Made for a measly ￥3 million (approximately RM110,000) with a cast of unknowns and newcomers, it’s easy to dismiss that Shinichiro Ueda’s One Cut of the Dead is nothing more than a bargain-basement type of cheap genre movie.
But here’s the thing, One Cut of the Dead turns out to be one of the best zombie movies ever made in recent memory. No wonder the movie has been receiving nothing but glowing reviews when it first played at a small arthouse cinema in Japan in November last year. Thanks to positive word-of-mouth and subsequent wide exposure in various film festivals, One Cut of the Dead has since become a critical favourite and a surprise hit at the Japanese box office, reportedly making more than 250 times its budget!
The story follows a film crew led by director Higurashi (Takayuki Hamatsu), as they set out to shoot a low-budget zombie movie in an abandoned WWII facility. However, things took an unexpected turn when… well, this is the kind of movie where the less you know the better.

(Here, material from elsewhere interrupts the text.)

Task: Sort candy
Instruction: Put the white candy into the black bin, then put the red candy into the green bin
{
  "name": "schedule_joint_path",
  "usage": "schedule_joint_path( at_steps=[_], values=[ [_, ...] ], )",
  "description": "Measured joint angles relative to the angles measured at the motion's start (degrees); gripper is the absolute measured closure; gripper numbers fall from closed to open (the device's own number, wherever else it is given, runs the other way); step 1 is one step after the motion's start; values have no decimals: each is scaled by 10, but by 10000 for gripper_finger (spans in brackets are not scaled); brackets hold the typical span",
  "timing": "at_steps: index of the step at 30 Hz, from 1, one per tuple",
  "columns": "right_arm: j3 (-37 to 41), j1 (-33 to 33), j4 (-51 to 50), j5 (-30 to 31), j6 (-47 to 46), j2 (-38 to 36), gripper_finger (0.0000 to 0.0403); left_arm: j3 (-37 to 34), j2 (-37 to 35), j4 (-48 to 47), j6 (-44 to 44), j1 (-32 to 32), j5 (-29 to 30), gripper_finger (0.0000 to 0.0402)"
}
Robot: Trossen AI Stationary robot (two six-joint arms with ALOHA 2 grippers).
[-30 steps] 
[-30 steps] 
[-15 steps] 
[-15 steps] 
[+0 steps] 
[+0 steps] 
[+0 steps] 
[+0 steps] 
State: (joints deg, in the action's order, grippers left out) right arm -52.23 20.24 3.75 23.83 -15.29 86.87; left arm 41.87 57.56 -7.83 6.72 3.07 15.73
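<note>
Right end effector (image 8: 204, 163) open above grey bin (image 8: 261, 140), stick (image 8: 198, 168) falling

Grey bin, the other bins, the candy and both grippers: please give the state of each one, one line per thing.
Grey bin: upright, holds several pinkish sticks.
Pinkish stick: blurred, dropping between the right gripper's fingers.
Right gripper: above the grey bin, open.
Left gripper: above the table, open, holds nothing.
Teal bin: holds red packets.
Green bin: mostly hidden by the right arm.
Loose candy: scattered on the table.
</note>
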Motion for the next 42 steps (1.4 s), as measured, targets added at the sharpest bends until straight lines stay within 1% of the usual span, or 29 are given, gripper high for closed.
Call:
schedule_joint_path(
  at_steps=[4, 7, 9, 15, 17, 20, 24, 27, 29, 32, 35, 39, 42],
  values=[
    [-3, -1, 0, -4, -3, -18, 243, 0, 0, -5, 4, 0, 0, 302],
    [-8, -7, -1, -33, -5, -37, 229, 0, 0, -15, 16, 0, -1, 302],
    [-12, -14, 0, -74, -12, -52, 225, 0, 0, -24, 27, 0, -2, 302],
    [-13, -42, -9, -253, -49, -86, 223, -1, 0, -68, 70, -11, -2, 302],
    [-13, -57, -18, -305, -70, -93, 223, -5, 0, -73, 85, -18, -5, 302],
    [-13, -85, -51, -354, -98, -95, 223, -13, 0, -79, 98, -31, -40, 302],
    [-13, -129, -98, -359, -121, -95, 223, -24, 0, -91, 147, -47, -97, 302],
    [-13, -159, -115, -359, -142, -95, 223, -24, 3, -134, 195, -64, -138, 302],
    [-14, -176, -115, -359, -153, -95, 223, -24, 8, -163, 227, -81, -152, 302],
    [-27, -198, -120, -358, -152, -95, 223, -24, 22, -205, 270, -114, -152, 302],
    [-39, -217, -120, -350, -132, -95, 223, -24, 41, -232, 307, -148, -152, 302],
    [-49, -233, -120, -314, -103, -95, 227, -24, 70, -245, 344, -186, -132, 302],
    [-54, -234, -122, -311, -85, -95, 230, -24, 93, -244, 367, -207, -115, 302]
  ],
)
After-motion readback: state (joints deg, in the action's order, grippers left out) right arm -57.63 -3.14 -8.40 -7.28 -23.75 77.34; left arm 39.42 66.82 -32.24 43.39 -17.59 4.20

Most of the hype surrounding One Cut of the Dead is the 37-minute opening scene shot entirely on an unbroken, single take. No doubt a great technical achievement while Uera also successfully meshed the zombie genre with a great deal of horror, comedy and suspense that feels both fresh and wildly entertaining at the same time. And despite its minuscule budget, the movie features a remarkable use of old-school practical effects and Uera never shy away when comes to displaying copious amounts of blood, gore and violence in a gleeful fashion.
While the second act does sag in the middle to give way for both story and characters development, One Cut of the Dead manages to pick up the pace in the climactic third act. This is where the movie impresses me the most, even better than the heavily-hyped opening 37-minute single-take sequence. Here, Ueda had a field day mocking and satirising the gruelling process of shooting a low-budget movie. Those who worked in a production before would find this movie relatable enough as Ueda explored everything from tight deadline to egos and behind-the-scene mishaps to gamely hilarious effect.
The cast delivers excellent performances all around, with Takayuki Hamatsu and Harumi Shuhama particularly stole most of the show as the dedicated director and the director’s makeup artist wife, Nao.